Most recently, our short-term model looked for a trading top into the option expiration of two weeks ago when the S&P 500 (SPX/2169.04) was hovering around the 2190 level. While the SPX has not really given back very many points since then, many individual stocks have. Consequently, if there is no downside follow-through early this week to last Friday’s HUGE intraday downside reversal, it would not be surprising to see the SPX trade to new all-time highs into where our intermediate model targets the first real point of vulnerability is coming in mid/late September.

Speaking to Friday’s stunning reversal, quite frankly I didn’t understand why the D-J Industrial rallied over 100 points on Chair Yellen’s speech. But I do know, and have said it many times, that much of the time the first market move on any Fed statement tends to be a wrong-way move; and boy was that the case last Friday! By now every word and gesture from Ms. Yellen’s speech has been dissected and opined on, but I have not heard anyone talk about the most obvious observation from said speech. She went out of her way to tell us the Fed is ready to raise interest rates . . . the important phrase is “out of her way.&rdquo BANG, the odds of a rate increase for next month went from basically zero to about 40%. In discussing this with our chief economist, Scott J. Brown Ph.D., I asked him about this week’s all-important employment report and if he was anywhere near the consensus number of 180,000 jobs. Scott said he would take the “under” due to seasonal adjustments, government hiring trends, back to school, etc. “So what’s the number,” I asked. Scott said, “I think it’s somewhere around 150,000. Ladies and gents, if that is correct there will be no rate hike in September.
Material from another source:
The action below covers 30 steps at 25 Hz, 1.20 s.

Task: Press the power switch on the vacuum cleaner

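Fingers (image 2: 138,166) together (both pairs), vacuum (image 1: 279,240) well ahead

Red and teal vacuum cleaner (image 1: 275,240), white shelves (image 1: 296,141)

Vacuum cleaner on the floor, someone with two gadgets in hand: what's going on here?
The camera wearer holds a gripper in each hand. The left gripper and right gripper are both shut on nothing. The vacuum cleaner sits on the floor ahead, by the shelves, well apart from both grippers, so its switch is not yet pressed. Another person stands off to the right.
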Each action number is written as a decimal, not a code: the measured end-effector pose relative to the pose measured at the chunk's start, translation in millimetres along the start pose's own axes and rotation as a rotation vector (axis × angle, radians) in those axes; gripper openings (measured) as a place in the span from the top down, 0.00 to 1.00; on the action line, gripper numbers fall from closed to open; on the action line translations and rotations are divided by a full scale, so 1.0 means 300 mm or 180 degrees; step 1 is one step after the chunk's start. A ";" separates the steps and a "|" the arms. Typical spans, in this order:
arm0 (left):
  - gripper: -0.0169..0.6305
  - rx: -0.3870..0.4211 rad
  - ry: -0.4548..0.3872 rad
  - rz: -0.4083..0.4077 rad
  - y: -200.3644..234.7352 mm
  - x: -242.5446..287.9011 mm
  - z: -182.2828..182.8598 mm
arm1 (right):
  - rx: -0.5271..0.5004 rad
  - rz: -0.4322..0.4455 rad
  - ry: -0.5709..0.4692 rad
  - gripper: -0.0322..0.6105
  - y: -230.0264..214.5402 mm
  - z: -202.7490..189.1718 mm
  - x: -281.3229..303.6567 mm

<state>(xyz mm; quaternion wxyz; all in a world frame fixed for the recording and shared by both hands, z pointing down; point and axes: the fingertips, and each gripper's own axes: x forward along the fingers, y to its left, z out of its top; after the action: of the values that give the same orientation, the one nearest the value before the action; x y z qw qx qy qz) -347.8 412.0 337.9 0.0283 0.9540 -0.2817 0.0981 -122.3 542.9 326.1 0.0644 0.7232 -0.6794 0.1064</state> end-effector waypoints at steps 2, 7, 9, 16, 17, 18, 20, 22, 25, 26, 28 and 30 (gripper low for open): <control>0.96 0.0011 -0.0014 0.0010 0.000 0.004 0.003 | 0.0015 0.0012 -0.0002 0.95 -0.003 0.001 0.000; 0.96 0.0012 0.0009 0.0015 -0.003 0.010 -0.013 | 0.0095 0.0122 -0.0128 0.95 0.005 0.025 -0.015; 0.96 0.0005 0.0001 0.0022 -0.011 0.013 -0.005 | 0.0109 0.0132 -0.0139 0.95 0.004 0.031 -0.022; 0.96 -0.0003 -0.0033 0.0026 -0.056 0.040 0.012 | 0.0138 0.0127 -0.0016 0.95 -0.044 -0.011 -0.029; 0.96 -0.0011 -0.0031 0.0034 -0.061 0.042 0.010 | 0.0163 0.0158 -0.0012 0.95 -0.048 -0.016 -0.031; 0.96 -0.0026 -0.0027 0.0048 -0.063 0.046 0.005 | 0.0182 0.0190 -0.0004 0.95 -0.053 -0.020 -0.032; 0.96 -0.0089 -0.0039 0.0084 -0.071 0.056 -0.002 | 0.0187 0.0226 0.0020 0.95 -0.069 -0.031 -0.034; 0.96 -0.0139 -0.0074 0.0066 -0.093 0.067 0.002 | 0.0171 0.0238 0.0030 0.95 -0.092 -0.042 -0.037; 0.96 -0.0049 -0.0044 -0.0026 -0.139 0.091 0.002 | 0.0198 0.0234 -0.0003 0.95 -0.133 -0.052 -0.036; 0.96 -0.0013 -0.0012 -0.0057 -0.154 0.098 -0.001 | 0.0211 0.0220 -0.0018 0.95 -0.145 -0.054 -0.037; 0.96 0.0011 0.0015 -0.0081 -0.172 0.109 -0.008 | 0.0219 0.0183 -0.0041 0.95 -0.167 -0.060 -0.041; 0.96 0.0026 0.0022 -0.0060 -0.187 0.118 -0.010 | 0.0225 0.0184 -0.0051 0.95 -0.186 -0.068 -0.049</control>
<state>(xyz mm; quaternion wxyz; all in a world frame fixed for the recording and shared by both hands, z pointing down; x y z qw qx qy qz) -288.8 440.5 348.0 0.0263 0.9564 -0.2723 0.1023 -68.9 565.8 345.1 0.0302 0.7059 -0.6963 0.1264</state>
This week is a busy week for economic report with obviously Friday’s employment report being the major report. The “consensus call” is that nothing will happen in the various markets this week, a view we take issue with given last Friday’s action. Of course there was action in many of the other markets last Friday as well. The U.S. Dollar Index had a wild ride on Friday, but continues to look like a massive head-and-shoulders “top” in the charts (Chart 1), which we have been saying for over a year. The oil market also rode the Wild Mouse (mouse) and appears to be attempting an upside breakout on Friday’s unconfirmed rumor that, “Yemeni missiles hit a Saudi Aramco facility in Jizan” (rumor). Meanwhile, the underperforming bank index has staged an upside breakout (Chart 3), as has the emerging market index (Chart 4). Coincidentally, last week I did a joint conference call with GaveKal’s lead portfolio manager on their relatively new GaveKal Knowledge Leaders Developed World ETF (KLDW/$26.97) that is now available on the Raymond James platform (KLDW). Also of coincidence is the cover of Barron’s this week that reads, “[The] 10 Best Dividend Stocks,” which intuitively implies that theme is long of tooth and that “safe stocks” (low volatility stocks) are pretty expensive. Importantly, we continue to believe the equity markets are transitioning from an interest rate driven bull market to an earnings driven bull market and that the low water mark for this profit cycle came in 4Q15 (Chart 5).